For years, Shanghai Fashion Week’s Labelhood has highlighted young and independent Chinese designers, elevating China’s fashion scene.

The leading fashion platform, which began life as ‘Dongliang,’ was founded in 2009 as a boutique store in Beijing with a prominent focus on Chinese designers. Later, in 2015, it launched the Dongliang One Day show during Shanghai Fashion Week for the first time.

Just one year after the debut of Dongliang One Day, the session turned into a satellite event within Shanghai Fashion Week and changed its name to Labelhood.

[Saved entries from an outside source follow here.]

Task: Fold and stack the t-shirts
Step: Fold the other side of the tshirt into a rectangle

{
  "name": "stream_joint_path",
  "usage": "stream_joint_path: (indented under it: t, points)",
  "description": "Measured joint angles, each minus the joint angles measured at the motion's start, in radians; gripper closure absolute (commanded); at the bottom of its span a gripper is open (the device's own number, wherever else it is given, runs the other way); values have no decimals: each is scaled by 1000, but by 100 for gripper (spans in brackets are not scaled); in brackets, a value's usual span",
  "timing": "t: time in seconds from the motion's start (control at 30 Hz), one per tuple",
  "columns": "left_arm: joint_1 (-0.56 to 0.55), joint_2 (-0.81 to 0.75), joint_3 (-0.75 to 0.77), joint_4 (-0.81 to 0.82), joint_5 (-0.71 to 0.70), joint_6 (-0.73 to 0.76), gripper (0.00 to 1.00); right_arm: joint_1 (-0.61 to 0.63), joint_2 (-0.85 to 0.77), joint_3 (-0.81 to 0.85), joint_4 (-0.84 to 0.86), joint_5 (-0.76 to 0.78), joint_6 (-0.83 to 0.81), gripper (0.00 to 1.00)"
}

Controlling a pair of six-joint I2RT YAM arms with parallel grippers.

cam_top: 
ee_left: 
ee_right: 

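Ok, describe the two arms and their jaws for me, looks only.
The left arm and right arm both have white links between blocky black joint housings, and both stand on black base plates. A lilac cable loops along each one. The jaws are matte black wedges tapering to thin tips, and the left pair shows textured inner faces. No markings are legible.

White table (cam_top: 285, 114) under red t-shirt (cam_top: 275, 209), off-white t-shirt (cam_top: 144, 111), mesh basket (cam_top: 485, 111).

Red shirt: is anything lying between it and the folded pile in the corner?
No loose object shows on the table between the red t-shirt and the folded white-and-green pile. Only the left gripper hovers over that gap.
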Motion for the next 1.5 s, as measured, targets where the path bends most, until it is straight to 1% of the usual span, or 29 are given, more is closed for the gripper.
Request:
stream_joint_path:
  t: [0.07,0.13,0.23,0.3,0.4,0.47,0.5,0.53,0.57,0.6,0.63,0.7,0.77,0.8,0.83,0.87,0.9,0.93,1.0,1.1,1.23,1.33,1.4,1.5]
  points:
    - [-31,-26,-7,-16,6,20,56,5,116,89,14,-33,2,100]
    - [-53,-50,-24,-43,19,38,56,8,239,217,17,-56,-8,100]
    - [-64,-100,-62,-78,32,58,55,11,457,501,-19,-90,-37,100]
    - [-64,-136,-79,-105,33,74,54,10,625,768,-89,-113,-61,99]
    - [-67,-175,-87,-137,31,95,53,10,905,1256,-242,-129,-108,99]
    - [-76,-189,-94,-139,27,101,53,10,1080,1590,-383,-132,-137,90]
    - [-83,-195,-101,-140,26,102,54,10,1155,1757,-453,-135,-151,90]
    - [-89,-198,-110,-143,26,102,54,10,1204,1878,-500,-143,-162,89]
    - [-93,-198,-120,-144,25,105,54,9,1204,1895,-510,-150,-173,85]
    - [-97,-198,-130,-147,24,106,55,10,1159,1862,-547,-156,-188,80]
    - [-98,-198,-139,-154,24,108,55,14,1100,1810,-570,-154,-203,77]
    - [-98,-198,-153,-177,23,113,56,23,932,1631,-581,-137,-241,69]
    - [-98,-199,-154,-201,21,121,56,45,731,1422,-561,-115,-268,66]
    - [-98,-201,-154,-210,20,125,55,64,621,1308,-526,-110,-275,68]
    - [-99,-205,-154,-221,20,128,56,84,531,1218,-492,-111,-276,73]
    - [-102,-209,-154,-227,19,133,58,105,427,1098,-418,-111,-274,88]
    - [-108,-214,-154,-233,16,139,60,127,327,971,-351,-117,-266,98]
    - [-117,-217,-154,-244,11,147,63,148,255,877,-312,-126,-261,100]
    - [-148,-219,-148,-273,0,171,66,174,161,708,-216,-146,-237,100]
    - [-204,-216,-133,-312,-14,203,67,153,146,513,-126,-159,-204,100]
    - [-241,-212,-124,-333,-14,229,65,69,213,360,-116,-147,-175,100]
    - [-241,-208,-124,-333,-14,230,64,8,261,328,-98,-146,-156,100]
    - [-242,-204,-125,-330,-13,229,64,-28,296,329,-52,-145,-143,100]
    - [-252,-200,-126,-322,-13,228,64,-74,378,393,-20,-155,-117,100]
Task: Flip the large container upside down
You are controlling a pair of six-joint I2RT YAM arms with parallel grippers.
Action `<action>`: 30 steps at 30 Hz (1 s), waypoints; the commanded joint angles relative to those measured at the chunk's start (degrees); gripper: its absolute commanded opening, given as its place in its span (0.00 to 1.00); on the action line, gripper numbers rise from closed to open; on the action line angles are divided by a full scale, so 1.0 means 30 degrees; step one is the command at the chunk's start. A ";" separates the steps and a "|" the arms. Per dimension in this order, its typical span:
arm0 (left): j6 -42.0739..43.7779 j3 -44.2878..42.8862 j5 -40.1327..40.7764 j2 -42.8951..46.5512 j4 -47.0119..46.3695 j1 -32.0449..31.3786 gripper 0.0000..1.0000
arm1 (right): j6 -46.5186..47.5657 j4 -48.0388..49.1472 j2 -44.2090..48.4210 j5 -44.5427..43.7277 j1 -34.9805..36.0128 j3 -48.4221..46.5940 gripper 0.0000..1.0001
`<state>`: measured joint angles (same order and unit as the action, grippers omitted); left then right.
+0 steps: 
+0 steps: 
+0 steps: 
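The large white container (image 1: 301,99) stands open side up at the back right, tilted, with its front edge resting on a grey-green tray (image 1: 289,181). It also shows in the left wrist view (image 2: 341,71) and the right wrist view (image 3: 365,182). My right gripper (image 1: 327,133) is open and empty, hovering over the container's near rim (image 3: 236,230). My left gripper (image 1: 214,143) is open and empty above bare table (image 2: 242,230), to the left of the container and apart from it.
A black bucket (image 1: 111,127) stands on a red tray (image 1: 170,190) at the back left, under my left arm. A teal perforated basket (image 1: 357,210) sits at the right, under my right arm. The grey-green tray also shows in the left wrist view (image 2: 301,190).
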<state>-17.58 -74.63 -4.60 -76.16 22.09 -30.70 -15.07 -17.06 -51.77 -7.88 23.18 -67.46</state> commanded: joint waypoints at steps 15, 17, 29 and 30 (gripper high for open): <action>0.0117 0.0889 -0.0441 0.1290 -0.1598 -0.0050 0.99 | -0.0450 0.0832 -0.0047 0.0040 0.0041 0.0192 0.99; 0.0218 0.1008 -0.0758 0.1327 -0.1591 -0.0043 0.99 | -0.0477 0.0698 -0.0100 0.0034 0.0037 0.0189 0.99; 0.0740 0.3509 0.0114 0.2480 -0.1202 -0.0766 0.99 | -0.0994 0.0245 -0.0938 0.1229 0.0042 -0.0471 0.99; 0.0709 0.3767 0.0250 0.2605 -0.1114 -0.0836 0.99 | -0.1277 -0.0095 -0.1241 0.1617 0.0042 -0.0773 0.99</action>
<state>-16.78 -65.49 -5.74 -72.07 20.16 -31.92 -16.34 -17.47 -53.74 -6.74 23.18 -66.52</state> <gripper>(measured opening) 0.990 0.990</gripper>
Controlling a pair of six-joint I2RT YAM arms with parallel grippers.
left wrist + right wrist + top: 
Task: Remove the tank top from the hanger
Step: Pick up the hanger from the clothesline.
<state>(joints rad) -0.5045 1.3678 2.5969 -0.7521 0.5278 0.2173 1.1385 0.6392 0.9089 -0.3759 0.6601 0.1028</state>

Since then, Labelhood has helped several emerging designer brands to grow significantly, including established brand Angel Chen, founded by young designer Chen Anqi, who came to the spotlight under Labelhood’s guidance, as well as designer brands like Yirantian, Chen Peng, and Ming Ma.

labelhood theme

Labelhood has released its promotional poster for the upcoming 12th season. Image via Labelhood

On September 24, Labelhood released this season’s lineup and theme, ‘ROMANTIC,’ and announced that the spring-summer session will be from October 9-13 at China SSC Pavilion. Below, we share five things we expect to see during the celebrated fashion showcase’s upcoming session:

1. Emerging Newcomers

When we speak of Labelhood, we think of young, fresh, and creative designers. As founder Tasha Liu once said in an interview, Labelhood gets more than 100 applications from young designers worldwide each season.

We witnessed several newcomers make their debut at Labelhood last season, including Ponder.er, Louis Shengtao Chen, fabric qorn, and Peng Tai. Among them, the model-turned-designer Chen Shengtao’s namesake brand won Shanghai Fashion Week’s best presentation award.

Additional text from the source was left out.